Sage W M, Kessler R, Sommers L S, Silverman J F
Division of Diagnostic Radiology (Radiology), Stanford University School of Medicine, California.
J Urol. 1988 Aug;140(2):311-5. doi: 10.1016/s0022-5347(17)41590-4.
Cost containment need not be imposed on physicians by government, insurance companies and hospital administrators. Decreases in hospital cost can be achieved voluntarily by physicians without sacrificing quality of care, especially for common procedures with relatively homogeneous patient populations, such as transurethral prostatectomy. Variations in existing practice were identified and shared, and optimal scientific practice was discussed at 5 meetings of the division of urology during a 16-month period. Strict guidelines were not developed; surgeons were encouraged to apply cost-related knowledge individually. Resource use was measured before, during and after the intervention. A total of 356 transurethral prostatectomies was studied. There were significant decreases in preoperative and postoperative length of stay, specific ordering practices and total hospital charges. University faculty differed from community urologists and individual surgeons varied considerably. Suggestions for scientific cost management in prostatectomy are presented.

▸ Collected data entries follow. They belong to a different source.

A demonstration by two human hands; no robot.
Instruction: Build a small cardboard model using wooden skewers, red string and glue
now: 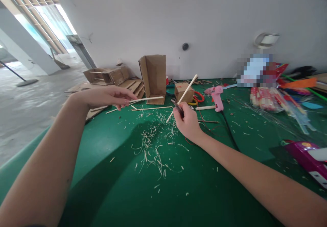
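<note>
One wooden stick [150, 98] is pinched in my left grip [112, 97], over the green desk [191, 206]. On my remote view, my right grip [188, 119] is closed around a dark hand tool [179, 111], a second stick [187, 90] slanting against it above wood shavings [149, 136].

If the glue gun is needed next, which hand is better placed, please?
Probably the right hand: it is nearer the glue gun, although it holds a tool. The left hand is farther away.
</note>
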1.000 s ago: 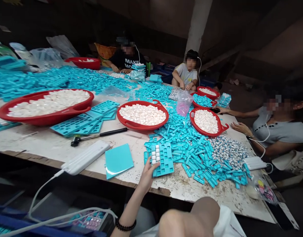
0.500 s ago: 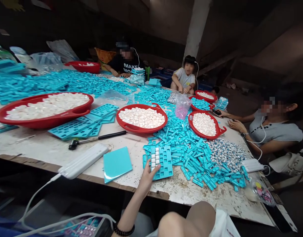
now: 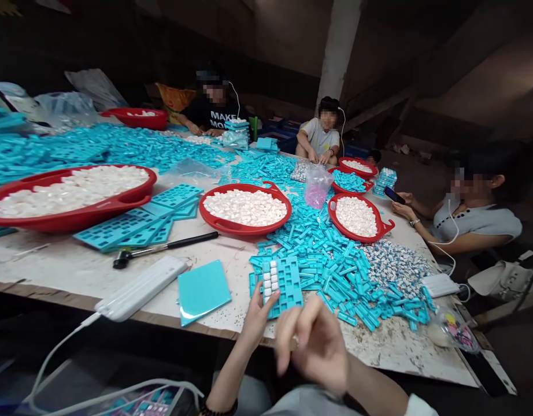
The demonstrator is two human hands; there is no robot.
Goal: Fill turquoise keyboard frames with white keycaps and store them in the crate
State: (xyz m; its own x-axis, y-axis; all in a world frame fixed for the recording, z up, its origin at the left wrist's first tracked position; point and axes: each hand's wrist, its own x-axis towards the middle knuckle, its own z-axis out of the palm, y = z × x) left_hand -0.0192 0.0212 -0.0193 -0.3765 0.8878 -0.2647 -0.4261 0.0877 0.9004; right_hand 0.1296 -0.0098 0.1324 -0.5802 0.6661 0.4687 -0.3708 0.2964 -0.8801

成本控制无需由政府、保险公司和医院管理人员强加给医生。医生可以在不牺牲医疗质量的情况下自愿降低医院成本,特别是对于患者群体相对同质化的常见手术,如经尿道前列腺切除术。在16个月的时间里,泌尿外科在5次会议上确定并分享了现有实践中的差异,并讨论了最佳科学实践。没有制定严格的指导方针;鼓励外科医生各自应用与成本相关的知识。在干预前、干预期间和干预后对资源使用情况进行了测量。共研究了356例经尿道前列腺切除术。术前和术后住院时间、具体医嘱做法和医院总费用均有显著下降。大学教员与社区泌尿科医生不同,而且个体外科医生之间也有很大差异。本文提出了前列腺切除术科学成本管理的建议。